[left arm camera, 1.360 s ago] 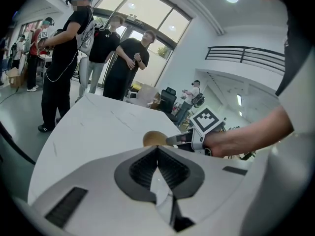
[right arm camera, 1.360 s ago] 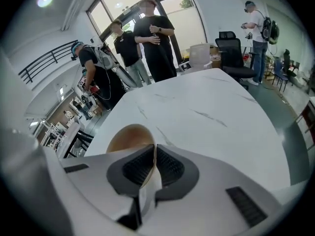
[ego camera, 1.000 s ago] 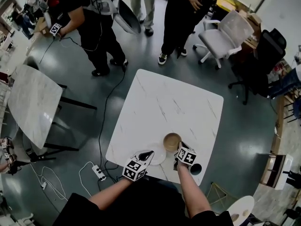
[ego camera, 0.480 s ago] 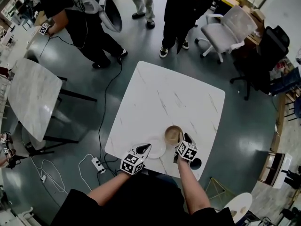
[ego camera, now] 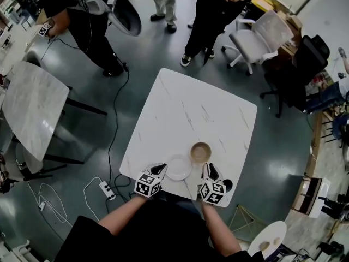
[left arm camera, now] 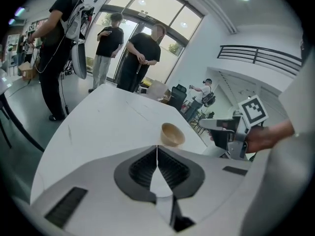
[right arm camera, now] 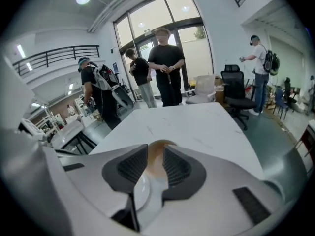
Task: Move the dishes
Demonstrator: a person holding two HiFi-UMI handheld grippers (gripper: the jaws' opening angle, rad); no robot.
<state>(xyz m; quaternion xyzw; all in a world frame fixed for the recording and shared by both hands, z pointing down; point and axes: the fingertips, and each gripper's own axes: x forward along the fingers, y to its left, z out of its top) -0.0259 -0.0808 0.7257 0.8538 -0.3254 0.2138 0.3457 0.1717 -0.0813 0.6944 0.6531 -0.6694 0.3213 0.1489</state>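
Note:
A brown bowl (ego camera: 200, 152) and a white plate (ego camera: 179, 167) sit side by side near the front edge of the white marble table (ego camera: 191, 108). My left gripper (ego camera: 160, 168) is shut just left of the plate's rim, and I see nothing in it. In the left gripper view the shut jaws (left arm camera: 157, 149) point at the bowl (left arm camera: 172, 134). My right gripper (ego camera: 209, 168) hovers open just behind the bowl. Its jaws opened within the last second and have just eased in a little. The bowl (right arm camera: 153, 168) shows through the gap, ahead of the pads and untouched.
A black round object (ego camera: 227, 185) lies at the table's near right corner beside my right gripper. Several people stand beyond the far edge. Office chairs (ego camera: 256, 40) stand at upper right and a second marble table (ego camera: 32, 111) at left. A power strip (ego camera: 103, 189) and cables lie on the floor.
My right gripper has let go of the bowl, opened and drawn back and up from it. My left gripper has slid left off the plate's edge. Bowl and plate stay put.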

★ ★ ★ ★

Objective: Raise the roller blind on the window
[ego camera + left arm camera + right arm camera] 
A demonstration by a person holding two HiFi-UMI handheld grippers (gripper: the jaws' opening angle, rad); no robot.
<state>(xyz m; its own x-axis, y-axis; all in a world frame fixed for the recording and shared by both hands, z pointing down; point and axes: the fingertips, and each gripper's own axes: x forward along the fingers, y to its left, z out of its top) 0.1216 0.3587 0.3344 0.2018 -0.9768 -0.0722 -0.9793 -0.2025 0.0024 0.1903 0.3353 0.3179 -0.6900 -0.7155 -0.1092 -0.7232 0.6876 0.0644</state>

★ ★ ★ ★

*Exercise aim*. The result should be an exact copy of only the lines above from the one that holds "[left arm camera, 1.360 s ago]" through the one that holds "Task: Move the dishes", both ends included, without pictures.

*Your response*.
[left arm camera, 1.360 s ago] 
[right arm camera, 1.360 s ago] 
[ego camera, 1.000 s ago] 
[ego camera, 0.480 s ago] 
[ego camera, now] 
[left arm camera, now] 
[right arm camera, now] 
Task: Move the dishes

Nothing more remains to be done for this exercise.